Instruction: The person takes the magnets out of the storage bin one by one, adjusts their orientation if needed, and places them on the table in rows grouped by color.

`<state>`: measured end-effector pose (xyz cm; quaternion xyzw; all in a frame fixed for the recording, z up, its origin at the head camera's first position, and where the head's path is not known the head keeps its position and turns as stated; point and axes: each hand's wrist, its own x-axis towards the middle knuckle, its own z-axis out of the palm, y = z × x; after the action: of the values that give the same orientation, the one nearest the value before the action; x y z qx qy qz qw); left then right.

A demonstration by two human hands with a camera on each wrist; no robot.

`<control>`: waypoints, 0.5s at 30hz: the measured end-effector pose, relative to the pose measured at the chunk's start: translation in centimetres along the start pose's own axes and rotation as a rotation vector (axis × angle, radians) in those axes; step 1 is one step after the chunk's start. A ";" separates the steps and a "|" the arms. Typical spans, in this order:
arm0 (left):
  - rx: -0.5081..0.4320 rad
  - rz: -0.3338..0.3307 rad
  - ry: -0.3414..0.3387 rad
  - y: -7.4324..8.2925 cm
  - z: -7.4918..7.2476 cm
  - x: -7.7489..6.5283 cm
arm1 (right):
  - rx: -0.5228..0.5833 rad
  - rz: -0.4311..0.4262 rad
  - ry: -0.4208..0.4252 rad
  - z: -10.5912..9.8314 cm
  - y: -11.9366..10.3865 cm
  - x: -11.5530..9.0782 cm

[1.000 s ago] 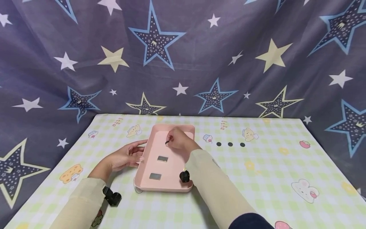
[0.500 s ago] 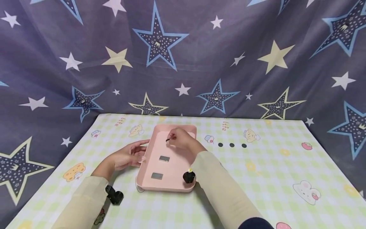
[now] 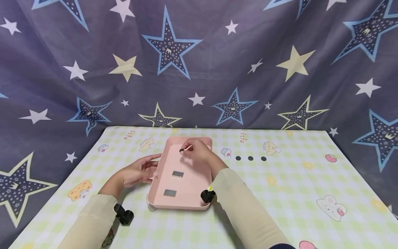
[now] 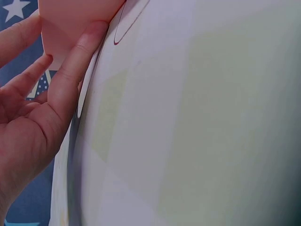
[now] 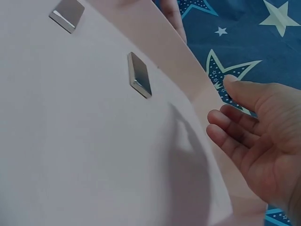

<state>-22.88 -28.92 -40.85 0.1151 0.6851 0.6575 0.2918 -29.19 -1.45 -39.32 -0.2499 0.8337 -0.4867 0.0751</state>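
A pink tray [image 3: 194, 204] lies on the table. Inside it, towards the near left, are two flat silver metal blocks, the nearer block [image 3: 170, 193] and the farther block [image 3: 177, 174]; both show in the right wrist view. Over the tray's far part, my right hand [image 3: 199, 152] pinches a small black disc [image 3: 181, 150] at the fingertips; the right wrist view does not show the disc. My left hand [image 3: 136, 173] rests thumb and fingertips against the tray's left outer side, fingers loosely extended.
Three black discs lie in a row right of the tray: the left disc [image 3: 238, 158], middle disc [image 3: 250, 158] and right disc [image 3: 263, 158]. A checked, cartoon-printed cloth [image 3: 280, 214] covers the table. Behind it hangs a star-patterned curtain [image 3: 214, 65].
My right hand has risen slightly from the tray's floor, still pinching the disc, and its wrist has shifted a little to the right. The left hand stays against the tray.
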 end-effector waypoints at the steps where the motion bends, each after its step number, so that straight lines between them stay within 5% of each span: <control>1: -0.001 -0.001 0.000 -0.1 0.0 0.0 | 0.000 0.003 0.003 -0.1 0.0 -0.1; 15: 0.009 -0.004 0.005 -0.2 -0.2 0.1 | -0.036 0.004 0.030 -1.9 -1.0 -1.1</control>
<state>-23.04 -28.98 -41.06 0.1136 0.6889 0.6542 0.2909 -28.60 0.17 -37.66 -0.2424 0.8438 -0.4752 0.0592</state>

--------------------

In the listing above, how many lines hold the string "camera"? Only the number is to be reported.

2